- **What to do**:
Where the data below shows a picture, leave that picture out and copy the rest exactly.

-*-

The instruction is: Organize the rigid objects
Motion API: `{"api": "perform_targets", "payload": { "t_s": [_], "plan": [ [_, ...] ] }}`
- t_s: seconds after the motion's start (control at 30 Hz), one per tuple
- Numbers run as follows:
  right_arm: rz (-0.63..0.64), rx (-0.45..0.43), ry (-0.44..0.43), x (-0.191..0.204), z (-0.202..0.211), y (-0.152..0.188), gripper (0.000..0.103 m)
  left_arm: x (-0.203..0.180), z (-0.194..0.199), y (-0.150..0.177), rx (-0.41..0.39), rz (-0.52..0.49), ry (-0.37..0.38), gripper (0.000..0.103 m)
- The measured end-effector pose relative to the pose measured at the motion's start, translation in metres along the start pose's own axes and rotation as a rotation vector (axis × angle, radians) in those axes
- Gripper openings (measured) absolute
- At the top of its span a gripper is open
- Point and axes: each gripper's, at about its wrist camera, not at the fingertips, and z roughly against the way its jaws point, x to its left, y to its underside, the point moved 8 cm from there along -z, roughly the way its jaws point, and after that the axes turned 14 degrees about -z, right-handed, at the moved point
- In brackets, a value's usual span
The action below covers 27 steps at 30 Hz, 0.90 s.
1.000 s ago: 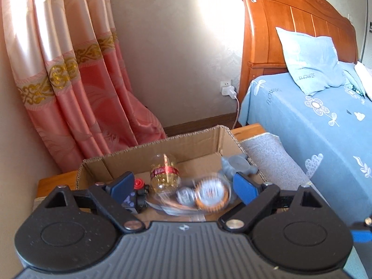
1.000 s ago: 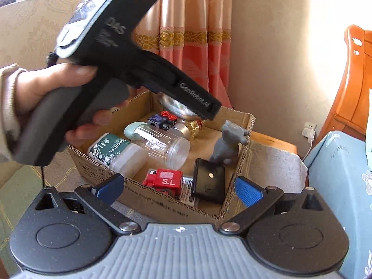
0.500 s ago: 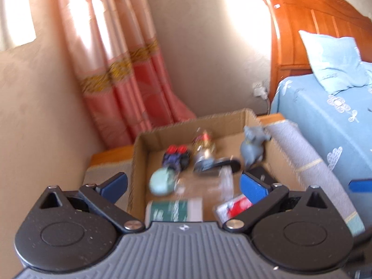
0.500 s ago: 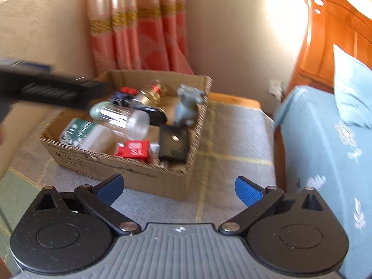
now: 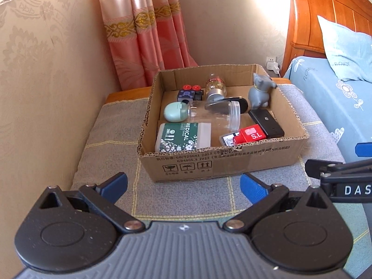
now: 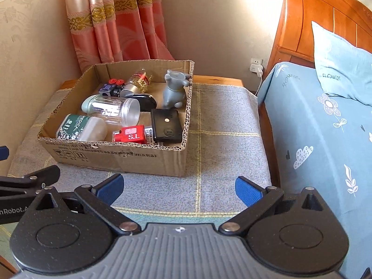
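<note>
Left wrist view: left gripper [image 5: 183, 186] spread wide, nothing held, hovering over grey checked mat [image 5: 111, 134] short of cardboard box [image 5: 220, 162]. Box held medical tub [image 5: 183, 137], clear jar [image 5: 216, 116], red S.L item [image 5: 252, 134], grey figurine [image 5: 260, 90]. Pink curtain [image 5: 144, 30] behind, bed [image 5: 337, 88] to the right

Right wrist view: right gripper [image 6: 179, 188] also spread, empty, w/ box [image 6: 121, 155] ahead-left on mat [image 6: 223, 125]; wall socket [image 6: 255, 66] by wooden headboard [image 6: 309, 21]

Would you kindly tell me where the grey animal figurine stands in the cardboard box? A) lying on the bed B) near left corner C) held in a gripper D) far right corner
D: the grey figurine stands upright against the box's far right corner.
</note>
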Motion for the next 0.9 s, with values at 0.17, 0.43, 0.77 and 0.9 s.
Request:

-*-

- **Written reply**:
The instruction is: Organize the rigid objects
Motion API: `{"api": "perform_targets", "payload": { "t_s": [_], "plan": [ [_, ...] ] }}`
- t_s: seconds after the motion's start (control at 30 Hz), one per tuple
- Numbers run as follows:
  right_arm: rz (-0.63..0.64), rx (-0.45..0.43), ry (-0.44..0.43), x (-0.191..0.204), z (-0.202..0.211), y (-0.152..0.188), gripper (0.000..0.103 m)
  left_arm: x (-0.203..0.180), z (-0.194..0.199), y (-0.150..0.177), rx (-0.41..0.39), rz (-0.52..0.49), ry (-0.37..0.38), gripper (0.000..0.103 m)
- The measured end-effector pose relative to the pose measured at the motion's start, translation in metres along the start pose's own axes and rotation as a rotation vector (axis × angle, radians) in those axes
- Gripper openings (measured) absolute
- At the top of its span a gripper is open
- Point and axes: each gripper's, at about its wrist camera, not at the fingertips, and z roughly against the way its jaws point, x to its left, y to its underside, the point moved 8 cm from there along -z, roughly the way its jaws point, and after that the axes turned 14 degrees about -z, right-handed, at the moved point
- In brackets, a value's usual span
The action below covers 27 steps at 30 Hz, 0.90 s.
1.000 s ago: 
1.000 s ago: 
0.500 s ago: 
0.500 s ago: 
now: 
now: 
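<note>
Left wrist view: left gripper [image 5: 183, 186] spread wide, nothing held, hovering over grey checked mat [image 5: 111, 134] short of cardboard box [image 5: 220, 162]. Box held medical tub [image 5: 183, 137], clear jar [image 5: 216, 116], red S.L item [image 5: 252, 134], grey figurine [image 5: 260, 90]. Pink curtain [image 5: 144, 30] behind, bed [image 5: 337, 88] to the right

Right wrist view: right gripper [image 6: 179, 188] also spread, empty, w/ box [image 6: 121, 155] ahead-left on mat [image 6: 223, 125]; wall socket [image 6: 255, 66] by wooden headboard [image 6: 309, 21]

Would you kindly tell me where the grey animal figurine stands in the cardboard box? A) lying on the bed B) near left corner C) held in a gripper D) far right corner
D: the grey figurine stands upright against the box's far right corner.
</note>
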Motion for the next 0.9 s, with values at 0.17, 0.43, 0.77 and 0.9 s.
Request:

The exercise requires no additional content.